┌─ SOURCE DATA

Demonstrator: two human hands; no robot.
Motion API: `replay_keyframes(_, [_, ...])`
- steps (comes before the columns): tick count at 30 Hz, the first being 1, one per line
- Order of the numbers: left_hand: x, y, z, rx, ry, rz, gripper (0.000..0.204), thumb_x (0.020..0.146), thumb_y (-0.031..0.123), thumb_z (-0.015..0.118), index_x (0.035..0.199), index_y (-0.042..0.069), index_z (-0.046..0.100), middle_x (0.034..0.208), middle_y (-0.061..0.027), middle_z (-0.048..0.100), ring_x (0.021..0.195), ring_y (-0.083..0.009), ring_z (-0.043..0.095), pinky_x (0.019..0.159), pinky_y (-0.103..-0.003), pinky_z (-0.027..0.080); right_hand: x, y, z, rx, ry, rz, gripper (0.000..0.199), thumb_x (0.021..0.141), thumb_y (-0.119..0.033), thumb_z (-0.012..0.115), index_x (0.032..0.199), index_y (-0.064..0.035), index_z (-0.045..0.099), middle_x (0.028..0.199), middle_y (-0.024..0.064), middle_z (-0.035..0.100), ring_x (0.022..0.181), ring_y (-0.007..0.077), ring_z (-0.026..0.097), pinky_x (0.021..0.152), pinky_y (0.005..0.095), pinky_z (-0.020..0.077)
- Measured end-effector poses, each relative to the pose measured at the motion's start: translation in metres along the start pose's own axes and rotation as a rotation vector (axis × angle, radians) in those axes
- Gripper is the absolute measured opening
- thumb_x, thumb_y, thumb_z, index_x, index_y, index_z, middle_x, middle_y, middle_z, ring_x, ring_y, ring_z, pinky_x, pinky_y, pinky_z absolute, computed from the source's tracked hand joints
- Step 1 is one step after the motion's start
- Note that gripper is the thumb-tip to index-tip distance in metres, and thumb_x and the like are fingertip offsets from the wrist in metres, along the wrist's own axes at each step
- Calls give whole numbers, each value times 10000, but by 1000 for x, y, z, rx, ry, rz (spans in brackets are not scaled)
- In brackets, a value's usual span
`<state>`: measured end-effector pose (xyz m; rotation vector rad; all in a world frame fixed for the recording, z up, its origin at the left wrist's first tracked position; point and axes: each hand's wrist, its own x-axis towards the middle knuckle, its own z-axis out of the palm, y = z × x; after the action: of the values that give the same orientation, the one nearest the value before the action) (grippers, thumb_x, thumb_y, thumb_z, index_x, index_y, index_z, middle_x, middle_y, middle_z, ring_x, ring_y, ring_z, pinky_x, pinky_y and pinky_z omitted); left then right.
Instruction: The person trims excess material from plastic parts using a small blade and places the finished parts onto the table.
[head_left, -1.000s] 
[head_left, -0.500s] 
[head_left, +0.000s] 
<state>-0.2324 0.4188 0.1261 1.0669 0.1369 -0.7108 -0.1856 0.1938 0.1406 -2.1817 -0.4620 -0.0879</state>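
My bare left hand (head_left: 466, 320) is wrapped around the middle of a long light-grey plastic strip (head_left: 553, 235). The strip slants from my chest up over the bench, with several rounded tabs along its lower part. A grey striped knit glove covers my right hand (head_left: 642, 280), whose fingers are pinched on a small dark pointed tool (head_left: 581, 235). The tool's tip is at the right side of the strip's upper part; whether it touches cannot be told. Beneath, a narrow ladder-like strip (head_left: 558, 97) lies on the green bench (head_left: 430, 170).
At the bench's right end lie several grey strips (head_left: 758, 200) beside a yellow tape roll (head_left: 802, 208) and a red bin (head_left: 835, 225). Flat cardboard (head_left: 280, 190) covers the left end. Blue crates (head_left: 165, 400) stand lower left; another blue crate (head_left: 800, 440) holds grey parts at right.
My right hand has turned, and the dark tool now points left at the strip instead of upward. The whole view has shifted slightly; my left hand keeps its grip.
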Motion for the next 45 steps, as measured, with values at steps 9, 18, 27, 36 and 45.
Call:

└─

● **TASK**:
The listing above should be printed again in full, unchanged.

● **TASK OUTPUT**:
Demonstrator: two human hands; no robot.
Motion API: `replay_keyframes(_, [_, ...])`
- steps (comes before the columns): tick count at 30 Hz, the first being 1, one per line
- Order of the numbers: left_hand: x, y, z, rx, ry, rz, gripper (0.000..0.204), thumb_x (0.020..0.146), thumb_y (-0.031..0.123), thumb_z (-0.015..0.118), index_x (0.035..0.199), index_y (-0.042..0.069), index_z (-0.046..0.100), middle_x (0.034..0.208), middle_y (-0.061..0.027), middle_z (-0.048..0.100), ring_x (0.021..0.195), ring_y (-0.083..0.009), ring_z (-0.043..0.095), pinky_x (0.019..0.159), pinky_y (-0.103..-0.003), pinky_z (-0.027..0.080); right_hand: x, y, z, rx, ry, rz, gripper (0.000..0.199), thumb_x (0.021..0.141), thumb_y (-0.119..0.033), thumb_z (-0.012..0.115), index_x (0.032..0.199), index_y (-0.064..0.035), index_z (-0.045..0.099), middle_x (0.028..0.199), middle_y (-0.024..0.064), middle_z (-0.035..0.100), ring_x (0.022..0.181), ring_y (-0.007..0.077), ring_z (-0.026..0.097), pinky_x (0.021..0.152), pinky_y (0.005..0.095), pinky_z (-0.020..0.077)
- Measured end-effector poses, each relative to the pose measured at the motion's start: translation in metres along the start pose's own axes and rotation as a rotation vector (axis × angle, radians) in those axes
- Gripper is the absolute measured opening
- thumb_x, thumb_y, thumb_z, index_x, index_y, index_z, middle_x, middle_y, middle_z, ring_x, ring_y, ring_z, pinky_x, pinky_y, pinky_z absolute, computed from the source's tracked hand joints
- Step 1 is one step after the motion's start
- Note that gripper is the thumb-tip to index-tip distance in metres, and thumb_x and the like are fingertip offsets from the wrist in metres, along the wrist's own axes at each step
- Calls give whole numbers, each value times 10000, but by 1000 for x, y, z, rx, ry, rz (spans in brackets are not scaled)
- In brackets, a value's usual span
`<state>`: measured end-effector pose (xyz m; rotation vector rad; all in a world frame fixed for the recording, z up, its origin at the left wrist's first tracked position; point and axes: each hand's wrist, its own x-axis towards the middle knuckle, its own z-axis out of the palm, y = z × x; after the action: of the values that give the same orientation, the one nearest the value before the action) (grippers, thumb_x, thumb_y, thumb_z, index_x, index_y, index_z, middle_x, middle_y, middle_z, ring_x, ring_y, ring_z, pinky_x, pinky_y and pinky_z omitted); left then right.
Instruction: The person trims excess material from plastic parts using a small blade and places the finished parts onto the table.
[head_left, -1.000s] 
[head_left, -0.500s] 
[head_left, +0.000s] 
<state>-0.2324 0.4188 0.1261 1.0669 0.1369 -0.7108 -0.1856 0.1938 0.1406 -2.1817 -0.4620 -0.0879</state>
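My bare left hand (head_left: 466, 320) is wrapped around the middle of a long light-grey plastic strip (head_left: 553, 235). The strip slants from my chest up over the bench, with several rounded tabs along its lower part. A grey striped knit glove covers my right hand (head_left: 642, 280), whose fingers are pinched on a small dark pointed tool (head_left: 581, 235). The tool's tip is at the right side of the strip's upper part; whether it touches cannot be told. Beneath, a narrow ladder-like strip (head_left: 558, 97) lies on the green bench (head_left: 430, 170).
At the bench's right end lie several grey strips (head_left: 758, 200) beside a yellow tape roll (head_left: 802, 208) and a red bin (head_left: 835, 225). Flat cardboard (head_left: 280, 190) covers the left end. Blue crates (head_left: 165, 400) stand lower left; another blue crate (head_left: 800, 440) holds grey parts at right.
My right hand has turned, and the dark tool now points left at the strip instead of upward. The whole view has shifted slightly; my left hand keeps its grip.
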Motion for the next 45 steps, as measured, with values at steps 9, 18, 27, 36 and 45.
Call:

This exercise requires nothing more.